Black fathers matter because they provide an essential balance to the development of the Black child and the overall health of the Black family. Creativity demands the presence of a masculine and a feminine principle—and children are products of that perfect union. Whether it is the union of thoughts (masculine) and the universe/ether (feminine) or the union of the seed (masculine) and earth (feminine) or the union of the father (masculine) and mother (feminine), all children from the union (manifested ideas, plants, or children) are precious and must be nurtured if they are to survive.
"The Union of Love" Artist: Christopher Lee
If Black lives matter, then Black children matter, as they perpetuate Black life and all of the gifts and unique abilities we have as a people.
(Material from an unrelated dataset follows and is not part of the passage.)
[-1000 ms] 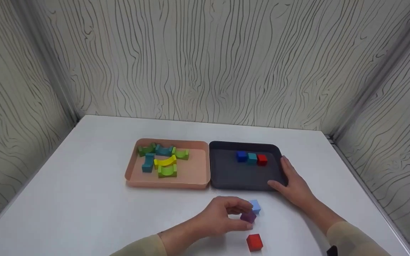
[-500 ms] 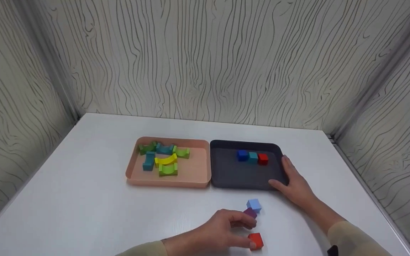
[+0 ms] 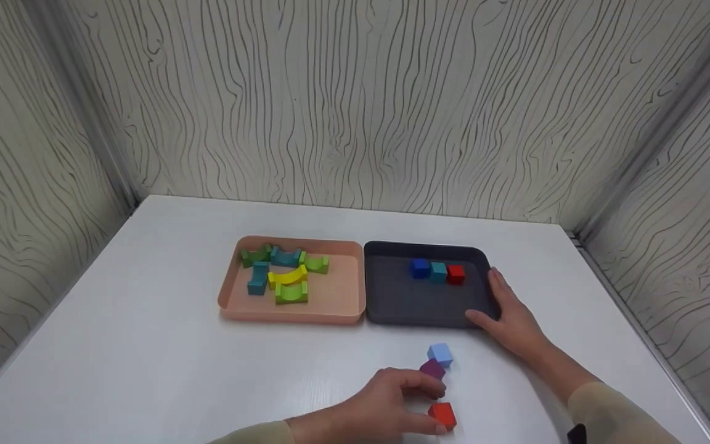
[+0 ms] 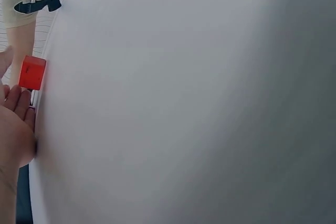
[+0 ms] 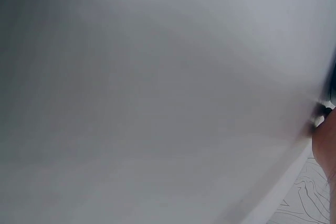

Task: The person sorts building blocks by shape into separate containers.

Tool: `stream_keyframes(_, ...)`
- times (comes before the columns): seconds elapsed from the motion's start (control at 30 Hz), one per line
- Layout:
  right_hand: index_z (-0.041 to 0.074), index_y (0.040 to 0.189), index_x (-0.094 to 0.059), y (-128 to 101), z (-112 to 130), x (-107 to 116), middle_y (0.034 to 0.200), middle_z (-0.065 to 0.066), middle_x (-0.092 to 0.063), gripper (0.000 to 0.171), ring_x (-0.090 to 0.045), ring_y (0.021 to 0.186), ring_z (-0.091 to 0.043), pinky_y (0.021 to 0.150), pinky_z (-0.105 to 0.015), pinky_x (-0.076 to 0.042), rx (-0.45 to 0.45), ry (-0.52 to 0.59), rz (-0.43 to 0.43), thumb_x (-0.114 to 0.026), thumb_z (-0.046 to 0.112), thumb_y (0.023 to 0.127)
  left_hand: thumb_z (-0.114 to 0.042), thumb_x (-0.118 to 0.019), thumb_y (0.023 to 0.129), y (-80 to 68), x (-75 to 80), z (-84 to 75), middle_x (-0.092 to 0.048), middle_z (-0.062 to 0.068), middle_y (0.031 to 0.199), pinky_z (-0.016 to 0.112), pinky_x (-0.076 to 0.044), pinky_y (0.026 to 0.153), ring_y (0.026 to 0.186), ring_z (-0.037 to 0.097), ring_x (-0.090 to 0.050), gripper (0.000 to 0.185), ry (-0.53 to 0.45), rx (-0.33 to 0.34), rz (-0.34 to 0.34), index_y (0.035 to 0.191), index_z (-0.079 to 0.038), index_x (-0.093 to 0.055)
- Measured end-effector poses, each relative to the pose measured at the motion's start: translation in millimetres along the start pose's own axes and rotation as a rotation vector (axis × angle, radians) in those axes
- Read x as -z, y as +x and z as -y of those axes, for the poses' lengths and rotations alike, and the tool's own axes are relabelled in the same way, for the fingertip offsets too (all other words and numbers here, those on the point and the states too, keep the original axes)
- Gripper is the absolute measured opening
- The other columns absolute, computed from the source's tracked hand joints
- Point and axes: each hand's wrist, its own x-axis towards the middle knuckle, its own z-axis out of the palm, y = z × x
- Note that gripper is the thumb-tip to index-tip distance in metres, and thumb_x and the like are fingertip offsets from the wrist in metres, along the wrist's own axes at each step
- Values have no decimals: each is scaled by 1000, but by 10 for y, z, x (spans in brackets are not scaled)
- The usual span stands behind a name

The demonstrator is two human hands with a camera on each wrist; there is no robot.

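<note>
**Left hand at red cube, right hand on black tray**

Left hand (image 3: 386, 407) low on the white surface (image 3: 145, 345), fingers curled, thumb and fingertips touching the red cube (image 3: 442, 415) at its right side; looks like a pinch, cube sits on the surface. Left wrist view: same red cube (image 4: 32, 73) just past the fingertips (image 4: 18, 100), rest of the frame is bare surface.

Purple cube (image 3: 432, 369) just beyond the left hand's fingers, light blue cube (image 3: 440, 354) touching or just beside it, further out. Both on the surface, between the two hands.

Right hand (image 3: 512, 320) lies with fingers straight along the right rim of the black tray (image 3: 392, 302), thumb at its near corner, gripping nothing. Inside the tray, left of that hand, a row of three cubes: blue (image 3: 419, 268), teal (image 3: 438, 272), red (image 3: 455, 274), side by side.

Pink tray (image 3: 336, 302) touches the black tray's left side, well apart from both hands, holding green, teal and yellow arch blocks (image 3: 286, 277). Right wrist view blurred, mostly surface.
</note>
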Motion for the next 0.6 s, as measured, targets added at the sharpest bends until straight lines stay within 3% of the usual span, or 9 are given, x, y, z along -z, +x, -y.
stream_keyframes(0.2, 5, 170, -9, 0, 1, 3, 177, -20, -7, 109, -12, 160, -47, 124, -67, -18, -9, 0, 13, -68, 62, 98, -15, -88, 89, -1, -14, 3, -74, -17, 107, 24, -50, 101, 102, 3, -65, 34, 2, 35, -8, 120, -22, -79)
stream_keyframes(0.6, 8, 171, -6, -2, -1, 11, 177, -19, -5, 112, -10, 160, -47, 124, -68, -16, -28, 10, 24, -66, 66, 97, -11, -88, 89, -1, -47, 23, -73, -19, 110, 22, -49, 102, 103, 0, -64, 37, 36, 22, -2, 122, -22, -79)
If Black children matter, then Black mothers matter because they receive the seed from the father, incubates it until its ultimate transformation into her species’ likeness.
If Black children matter, then Black fathers matter, as they are the carriers of the seeds which spur an egg to develop. They are the holders of DNA material and RNA messages for the unborn children. In that sense, they are the carriers of valuable codes that program the future. And in the same way a mother can transfer emotional and psychological energy to the children they carry, so do men energetically transfer to the seed before it is planted.
The attack on Black men hits differently with this knowledge. When they are attacked, the seed they are holding are impacted—the codes for the future are impacted. When they are supported the seeds are stronger, the love code is protected.
Me and my father, Christopher Lee
Black fathers matter. If they didn’t the attacks wouldn’t be as strong. As our knowledge increases on this level, let us expand our appreciation for Black fathers—our support for Black fathers, and love for Black fathers, for Black men, and for Black boys.